Sometimes trading currencies is just more fun when you feel emotionally connected to the country. For me, that’s Poland – not only because of my Polish neighbor, but also because it automatically makes me more engaged with the country’s economy and politics. That helps tremendously with forex trading. Recently, I’ve been analyzing the EUR-PLN currency pair more intensively, and my neighbor immediately advised me to be pessimistic about the zloty. His concerns: the current government and the risk that the Ukraine war could spill over into Poland. Understandable, but as someone who studies economics, I wanted to analyze it more systematically.



What’s interesting is: The current exchange rate is around 4.27 PLN per euro (as of May 2026). At first glance, that doesn’t sound particularly exciting. But the chart tells a different story. After the Ukraine war, the euro initially rose sharply but has been steadily declining for about three years. This suggests that the zloty is actually strengthening – contrary to my neighbor’s forecast.

What’s behind this? Let’s look at the factors influencing EUR-PLN. First, the interest rates: Poland currently has a key interest rate of 4.75%, while the Eurozone’s is only 2.0%. Higher interest rates attract foreign capital and support the currency. That favors the zloty. Then, GDP growth: Poland is expected to grow about 3.5% in 2025 and 2026, while the Eurozone only around 1.2% and 1.0%. Poland also has the edge here. The unemployment rate in Poland is 3.1%, compared to 6.2% in the Eurozone – a significant difference.

On the other hand: Inflation in the Eurozone (2.4% in 2024) is significantly lower than in Poland (3.7%). For 2025, a decline to about 2.1% is expected in the Eurozone, but only to 3.6% in Poland. That could support the euro. Public debt is another point – Poland’s debt has risen to over 416 billion euros by Q2 2025, with an upward trend. That’s a weakness for the zloty.
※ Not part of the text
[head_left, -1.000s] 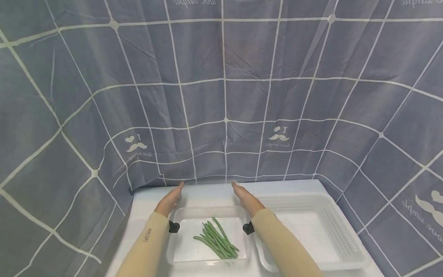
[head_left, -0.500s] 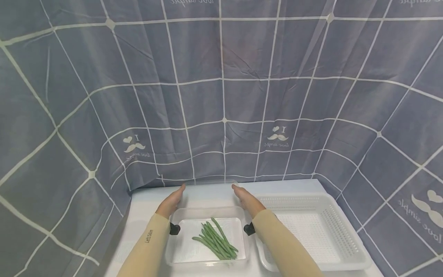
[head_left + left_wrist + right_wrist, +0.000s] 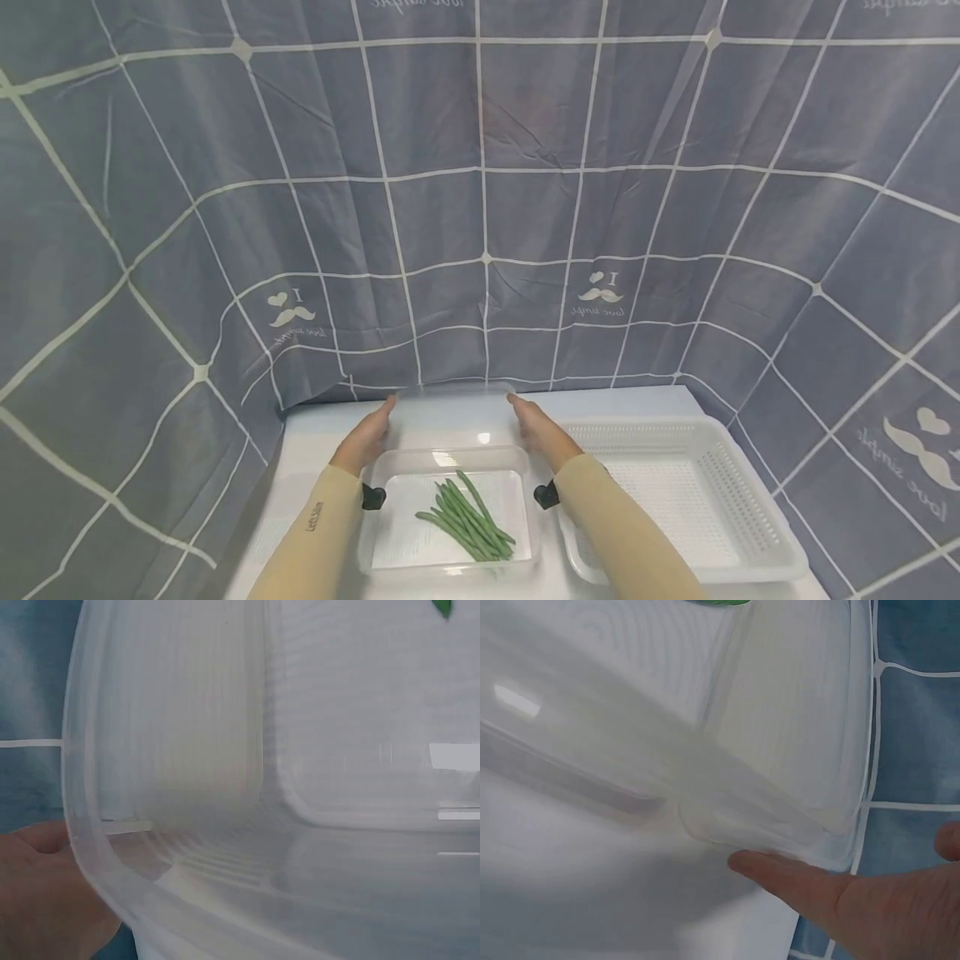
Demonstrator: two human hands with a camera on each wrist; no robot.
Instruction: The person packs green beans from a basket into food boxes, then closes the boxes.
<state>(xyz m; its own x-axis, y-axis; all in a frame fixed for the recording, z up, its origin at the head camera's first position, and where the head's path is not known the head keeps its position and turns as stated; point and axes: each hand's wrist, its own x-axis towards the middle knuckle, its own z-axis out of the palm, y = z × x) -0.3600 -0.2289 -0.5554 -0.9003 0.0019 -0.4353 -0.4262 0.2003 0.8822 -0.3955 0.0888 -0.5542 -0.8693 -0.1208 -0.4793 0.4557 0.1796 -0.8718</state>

Politically, things look better in Poland than expected. The government under Prime Minister Tusk enjoys broad support. The Ukraine war burdens both countries, but Poland’s labor market even benefits: The employment rate of Ukrainian refugees is around 70%. That’s notable.

What does this mean for the forecast? Analysts are divided. Some expect a fall to 4.20 EUR/PLN, others see levels of 4.44. Erste Group forecasts 4.30 for 2026. My impression: There’s a lot pointing to a sideways movement with a slight upward pressure on the euro. The higher Polish interest rates and stronger growth support the zloty, but the lower Eurozone inflation and the stabilizing European politics could push the euro higher again.

For active traders, this is interesting: The currency pair doesn’t move wildly but offers regular trading opportunities at lows. Those betting on sideways movement can also pursue a carry trade strategy – the interest rate differential is attractive. If you’re interested in similar dynamics, you might also look at the CHF-PLN rate, where similar factors are at play.

My conclusion: I can’t quite agree with my Polish neighbor. The zloty has appreciated significantly in recent months and has good arguments in favor of itself through higher interest rates, economic growth, and low unemployment. At the same time, higher inflation and geopolitical risks are reasons for caution. As a trader, you should stay flexible – not too aggressive, but not too pessimistic either. The daily ranges are moderate, allowing for relaxed trading. And honestly: Even if the EUR-PLN pair doesn’t promise spectacular gains, it at least provides conversation material with Polish friends and neighbors.